To do: From the records below, copy each line that has the word "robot" in it.
───── Given records
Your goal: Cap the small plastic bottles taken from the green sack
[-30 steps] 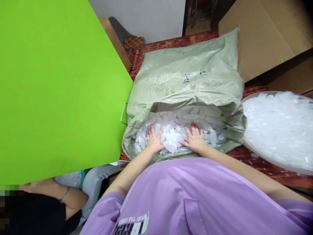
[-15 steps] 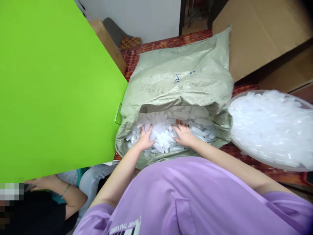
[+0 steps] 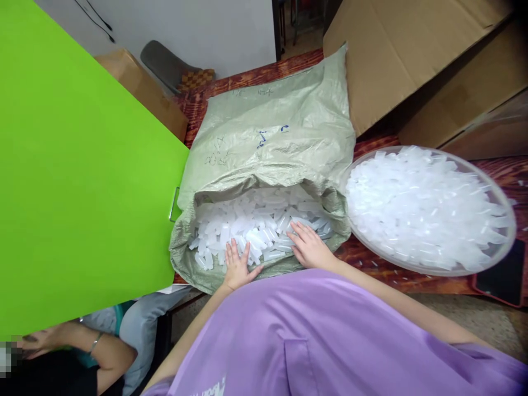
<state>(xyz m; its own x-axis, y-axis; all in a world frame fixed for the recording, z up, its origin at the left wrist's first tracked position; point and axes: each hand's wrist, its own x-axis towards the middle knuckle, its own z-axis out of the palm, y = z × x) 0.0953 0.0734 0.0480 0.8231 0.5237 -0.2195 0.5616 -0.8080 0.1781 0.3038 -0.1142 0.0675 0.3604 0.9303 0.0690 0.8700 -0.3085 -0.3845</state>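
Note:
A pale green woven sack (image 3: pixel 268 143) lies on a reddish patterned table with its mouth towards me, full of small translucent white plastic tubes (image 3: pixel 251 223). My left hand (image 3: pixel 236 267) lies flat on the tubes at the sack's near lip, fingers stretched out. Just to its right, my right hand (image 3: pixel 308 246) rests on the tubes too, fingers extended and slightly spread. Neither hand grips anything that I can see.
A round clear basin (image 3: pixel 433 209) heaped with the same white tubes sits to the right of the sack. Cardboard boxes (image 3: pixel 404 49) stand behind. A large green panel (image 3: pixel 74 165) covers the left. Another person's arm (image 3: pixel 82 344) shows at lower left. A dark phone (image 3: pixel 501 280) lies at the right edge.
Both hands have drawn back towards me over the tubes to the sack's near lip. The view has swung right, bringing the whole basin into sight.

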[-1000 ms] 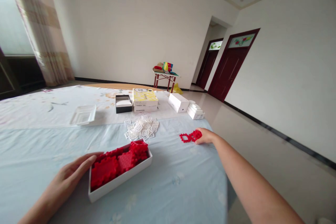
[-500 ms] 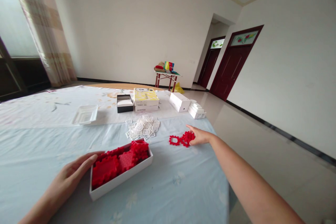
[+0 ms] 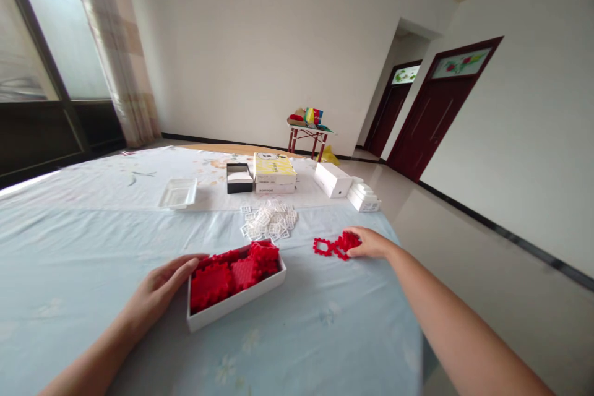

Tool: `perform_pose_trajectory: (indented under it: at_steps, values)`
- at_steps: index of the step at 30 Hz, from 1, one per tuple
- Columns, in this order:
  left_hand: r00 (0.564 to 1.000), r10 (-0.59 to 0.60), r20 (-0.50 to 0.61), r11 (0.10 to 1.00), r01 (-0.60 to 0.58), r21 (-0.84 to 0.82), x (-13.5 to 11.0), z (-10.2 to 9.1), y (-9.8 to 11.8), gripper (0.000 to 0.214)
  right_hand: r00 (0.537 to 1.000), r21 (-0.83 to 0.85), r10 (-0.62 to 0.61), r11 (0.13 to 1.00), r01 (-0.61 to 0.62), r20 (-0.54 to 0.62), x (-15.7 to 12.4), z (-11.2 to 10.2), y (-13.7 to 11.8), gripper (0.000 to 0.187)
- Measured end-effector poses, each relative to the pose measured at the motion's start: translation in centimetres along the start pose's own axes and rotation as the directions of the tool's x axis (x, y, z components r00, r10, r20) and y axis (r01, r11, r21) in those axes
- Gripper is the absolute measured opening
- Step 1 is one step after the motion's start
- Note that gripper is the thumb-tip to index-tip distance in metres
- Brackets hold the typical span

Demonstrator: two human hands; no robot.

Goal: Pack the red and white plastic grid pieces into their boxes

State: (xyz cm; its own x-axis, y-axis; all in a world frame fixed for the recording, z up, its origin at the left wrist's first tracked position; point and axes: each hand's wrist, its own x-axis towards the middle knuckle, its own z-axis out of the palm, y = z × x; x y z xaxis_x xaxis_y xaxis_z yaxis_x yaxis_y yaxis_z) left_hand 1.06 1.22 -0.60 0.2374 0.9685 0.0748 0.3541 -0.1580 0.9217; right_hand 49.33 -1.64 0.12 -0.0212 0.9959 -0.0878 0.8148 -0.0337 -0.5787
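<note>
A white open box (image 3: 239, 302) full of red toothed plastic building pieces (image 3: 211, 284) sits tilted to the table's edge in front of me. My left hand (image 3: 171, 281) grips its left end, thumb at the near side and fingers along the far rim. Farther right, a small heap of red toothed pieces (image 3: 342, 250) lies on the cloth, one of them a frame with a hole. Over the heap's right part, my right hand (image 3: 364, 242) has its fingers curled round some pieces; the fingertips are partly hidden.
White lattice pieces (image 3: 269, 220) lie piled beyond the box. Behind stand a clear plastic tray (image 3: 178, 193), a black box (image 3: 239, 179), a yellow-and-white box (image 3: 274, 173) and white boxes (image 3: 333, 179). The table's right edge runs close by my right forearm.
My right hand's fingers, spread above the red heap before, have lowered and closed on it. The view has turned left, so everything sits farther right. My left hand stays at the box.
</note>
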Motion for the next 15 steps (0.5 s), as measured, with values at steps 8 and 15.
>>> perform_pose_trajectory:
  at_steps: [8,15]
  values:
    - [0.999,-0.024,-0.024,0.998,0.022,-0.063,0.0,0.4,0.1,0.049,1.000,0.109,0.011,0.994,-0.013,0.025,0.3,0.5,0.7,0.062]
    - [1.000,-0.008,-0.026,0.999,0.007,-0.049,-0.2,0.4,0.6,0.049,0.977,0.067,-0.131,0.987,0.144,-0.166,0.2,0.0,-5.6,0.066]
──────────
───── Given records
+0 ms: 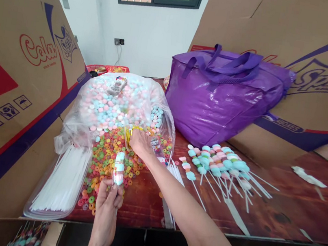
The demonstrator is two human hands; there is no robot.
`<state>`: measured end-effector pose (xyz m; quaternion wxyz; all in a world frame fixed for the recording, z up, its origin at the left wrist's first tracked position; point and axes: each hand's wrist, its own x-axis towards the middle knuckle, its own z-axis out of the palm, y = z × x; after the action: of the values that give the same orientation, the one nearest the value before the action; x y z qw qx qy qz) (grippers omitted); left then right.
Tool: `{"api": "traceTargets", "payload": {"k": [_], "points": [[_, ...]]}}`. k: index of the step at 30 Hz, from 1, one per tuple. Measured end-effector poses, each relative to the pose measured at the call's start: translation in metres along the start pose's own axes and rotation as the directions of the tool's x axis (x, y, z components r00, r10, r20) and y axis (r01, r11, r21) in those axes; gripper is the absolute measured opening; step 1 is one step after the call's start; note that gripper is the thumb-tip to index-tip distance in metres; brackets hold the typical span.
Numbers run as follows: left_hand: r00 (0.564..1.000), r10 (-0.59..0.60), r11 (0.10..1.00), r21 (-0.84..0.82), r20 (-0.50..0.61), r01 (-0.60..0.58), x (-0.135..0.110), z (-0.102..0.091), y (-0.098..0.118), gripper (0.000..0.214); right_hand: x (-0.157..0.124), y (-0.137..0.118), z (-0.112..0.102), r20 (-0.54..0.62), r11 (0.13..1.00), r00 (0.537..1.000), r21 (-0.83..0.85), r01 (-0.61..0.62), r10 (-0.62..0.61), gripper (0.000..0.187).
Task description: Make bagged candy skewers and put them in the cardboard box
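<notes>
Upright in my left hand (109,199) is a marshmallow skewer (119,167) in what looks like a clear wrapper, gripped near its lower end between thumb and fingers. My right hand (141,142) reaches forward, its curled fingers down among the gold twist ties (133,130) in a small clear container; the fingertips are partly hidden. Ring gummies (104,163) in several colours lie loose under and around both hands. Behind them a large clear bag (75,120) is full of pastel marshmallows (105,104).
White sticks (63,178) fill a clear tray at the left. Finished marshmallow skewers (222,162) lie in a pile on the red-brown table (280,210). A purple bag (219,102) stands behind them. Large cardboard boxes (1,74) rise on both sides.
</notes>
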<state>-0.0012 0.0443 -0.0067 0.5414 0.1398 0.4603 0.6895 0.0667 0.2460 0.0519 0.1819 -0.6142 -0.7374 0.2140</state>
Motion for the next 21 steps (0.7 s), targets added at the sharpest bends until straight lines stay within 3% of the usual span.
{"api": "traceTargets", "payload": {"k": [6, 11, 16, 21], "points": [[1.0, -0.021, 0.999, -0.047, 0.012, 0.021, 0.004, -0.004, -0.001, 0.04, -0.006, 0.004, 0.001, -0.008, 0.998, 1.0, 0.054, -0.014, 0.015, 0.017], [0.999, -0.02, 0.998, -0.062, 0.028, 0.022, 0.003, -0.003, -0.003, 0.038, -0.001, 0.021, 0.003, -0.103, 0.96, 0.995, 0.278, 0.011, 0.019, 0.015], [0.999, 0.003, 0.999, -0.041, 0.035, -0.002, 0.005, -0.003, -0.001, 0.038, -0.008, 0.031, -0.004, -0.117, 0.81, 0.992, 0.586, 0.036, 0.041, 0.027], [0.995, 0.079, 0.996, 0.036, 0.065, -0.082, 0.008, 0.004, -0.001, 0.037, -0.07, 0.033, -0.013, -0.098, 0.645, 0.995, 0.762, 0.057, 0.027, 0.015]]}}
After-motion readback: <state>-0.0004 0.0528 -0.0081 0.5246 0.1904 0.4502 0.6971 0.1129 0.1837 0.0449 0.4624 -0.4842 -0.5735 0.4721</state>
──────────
Completed exercise:
Demonstrator: two human hands; no robot.
The demonstrator is two human hands; there is no robot.

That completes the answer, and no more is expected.